# INSTRUCTIONS TO FOLLOW
From the material below, tally every line containing "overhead"; reply with the total only.

# PROVIDED DATA
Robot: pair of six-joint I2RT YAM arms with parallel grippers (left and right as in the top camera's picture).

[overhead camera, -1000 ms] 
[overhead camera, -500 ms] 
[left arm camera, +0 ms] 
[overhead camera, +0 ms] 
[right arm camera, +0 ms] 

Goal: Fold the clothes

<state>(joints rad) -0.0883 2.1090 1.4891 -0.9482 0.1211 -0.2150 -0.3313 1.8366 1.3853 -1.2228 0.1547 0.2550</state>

# TASK SOLUTION
3